Exercise prompt:
Restate all of the following data exactly, keeping any images out of the copy.

Input records:
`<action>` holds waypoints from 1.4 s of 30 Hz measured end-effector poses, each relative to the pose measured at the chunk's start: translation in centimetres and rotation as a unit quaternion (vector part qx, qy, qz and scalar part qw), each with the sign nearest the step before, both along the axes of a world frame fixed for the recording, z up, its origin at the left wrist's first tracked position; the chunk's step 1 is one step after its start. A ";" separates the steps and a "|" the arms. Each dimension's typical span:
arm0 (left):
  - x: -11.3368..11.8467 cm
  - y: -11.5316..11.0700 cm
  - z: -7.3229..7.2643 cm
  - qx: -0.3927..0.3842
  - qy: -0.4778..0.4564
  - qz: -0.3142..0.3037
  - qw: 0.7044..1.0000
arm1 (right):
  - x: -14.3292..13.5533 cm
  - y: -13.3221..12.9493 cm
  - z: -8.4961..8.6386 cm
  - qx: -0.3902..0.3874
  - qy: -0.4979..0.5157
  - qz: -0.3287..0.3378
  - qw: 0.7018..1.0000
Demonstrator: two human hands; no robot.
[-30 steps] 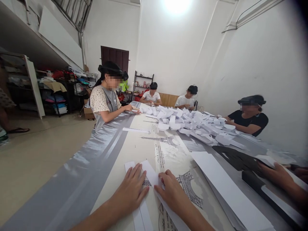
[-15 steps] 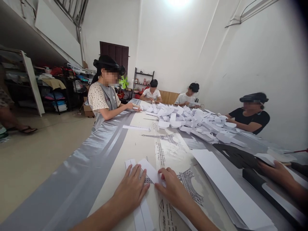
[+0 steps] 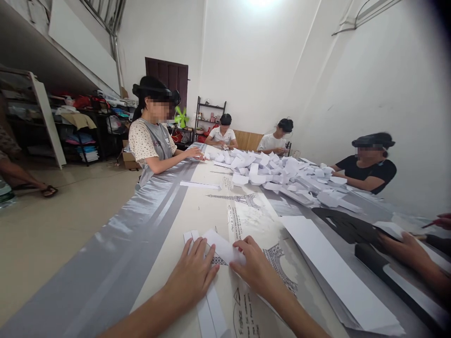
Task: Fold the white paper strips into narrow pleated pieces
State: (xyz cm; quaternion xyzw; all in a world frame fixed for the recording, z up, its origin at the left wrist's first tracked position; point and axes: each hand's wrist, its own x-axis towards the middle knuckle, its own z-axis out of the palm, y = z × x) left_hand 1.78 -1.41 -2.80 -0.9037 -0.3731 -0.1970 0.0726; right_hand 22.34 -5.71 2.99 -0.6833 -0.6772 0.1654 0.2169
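White paper strips run away from me along the patterned tablecloth. My left hand lies palm down across them, fingers spread. A second white piece of paper slants from beside my left fingertips toward the right. Its right end is pinched between the thumb and fingers of my right hand. Part of the strips is hidden under my left hand.
A stack of long white sheets lies to the right, beside black pieces and another person's hand. Farther off is a heap of folded white papers, with several people around the table.
My right hand has moved slightly right with the end of the paper. My left hand stays nearly in place. At the far left side, a person's hands have shifted.
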 end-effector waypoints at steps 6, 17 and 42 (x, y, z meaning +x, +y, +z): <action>-0.2 -0.1 -0.1 -0.007 -0.021 0.003 1.000 | -0.2 0.1 -0.7 0.022 -0.059 0.023 0.998; -0.2 -0.1 -0.1 -0.015 -0.038 0.015 0.999 | -0.1 0.0 -1.7 0.036 -0.049 0.020 0.998; -1.0 0.7 1.0 -0.044 -0.009 0.014 0.999 | 1.6 -0.2 -0.1 -0.007 0.138 0.065 0.988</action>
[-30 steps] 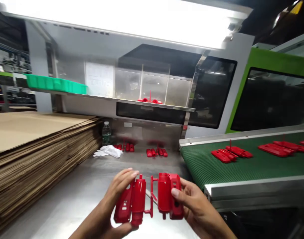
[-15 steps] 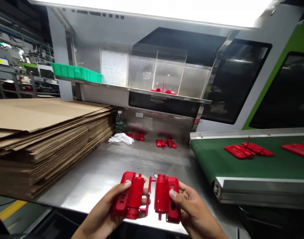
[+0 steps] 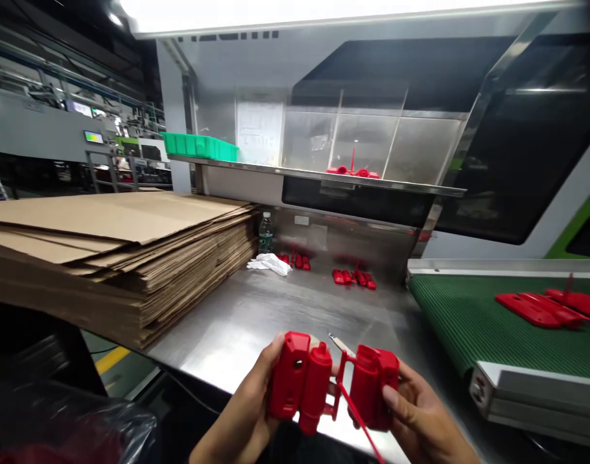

Solution for this problem:
`<action>` holds waypoints from 1.4 s of 30 Hz measured end-effector poses, each relative to the pose measured at the chunk's start: translation in centimetres and rotation as a unit quaternion (vector part qx, qy, qz and scalar part qw), each with the sign nearest the step before, both along the axes of a world frame fixed for the recording, z up, its origin at the left wrist's first tracked position; the chunk's step 1 is one step after its start. A ";" separates the steps and a "|" the arms. Each dimension's typical span:
arm0 (left):
  - x: -11.3368..11.8467 cm
  - y: -11.5316..11.0700 cm
  - z: -7.3229..7.2643 cm
  - qx: -0.3927..0.3842
  - qy: -0.4778..0.4564
  - qz: -0.3142..0.3037
  - qw: 0.7044..1.0000
arm1 (right):
  - x: -14.3292..13.5533 cm
  - y: -13.3221..12.9493 cm
  - z: -8.4961..8.6386 cm
  - qx: -0.3902..0.3874
  - qy: -0.4979..0.5157
  - qz: -0.3287..0.3378
  - qw: 0.7018..1.0000
Demonstrator: two human hands; no robot.
[-30 steps] 
[-15 steps] 
[+0 steps] 
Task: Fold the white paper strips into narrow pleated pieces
State: (xyz cm; quaternion xyzw; all in a world frame fixed for the recording, z up, its origin at the left wrist's first tracked position; point and axes: each hand's wrist, its own x-axis towards the middle knuckle, its own z-axis out of the palm, y = z × x) left_hand 1.78 -1.41 -2.80 -0.9037 -0.3731 -0.1970 0.0726; right_hand 22.34 -5.71 2.99 -0.6833 -0.6772 0.1654 0.2169
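White paper strips run away from me along the patterned tablecloth. My left hand lies palm down across them, fingers spread. A second white piece of paper slants from beside my left fingertips toward the right. Its right end is pinched between the thumb and fingers of my right hand. Part of the strips is hidden under my left hand.
A stack of long white sheets lies to the right, beside black pieces and another person's hand. Farther off is a heap of folded white papers, with several people around the table.
My right hand has moved slightly right with the end of the paper. My left hand stays nearly in place. At the far left side, a person's hands have shifted.
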 end-effector waypoints at steps 6, 17 and 42 (x, y, z meaning +x, +y, +z): <action>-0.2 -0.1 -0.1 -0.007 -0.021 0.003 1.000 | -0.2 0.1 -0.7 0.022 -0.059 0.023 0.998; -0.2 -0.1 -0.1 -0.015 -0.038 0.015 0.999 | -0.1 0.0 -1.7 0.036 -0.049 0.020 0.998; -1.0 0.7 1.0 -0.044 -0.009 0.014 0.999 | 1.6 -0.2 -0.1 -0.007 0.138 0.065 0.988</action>
[-30 steps] 
[-15 steps] 
[+0 steps] 

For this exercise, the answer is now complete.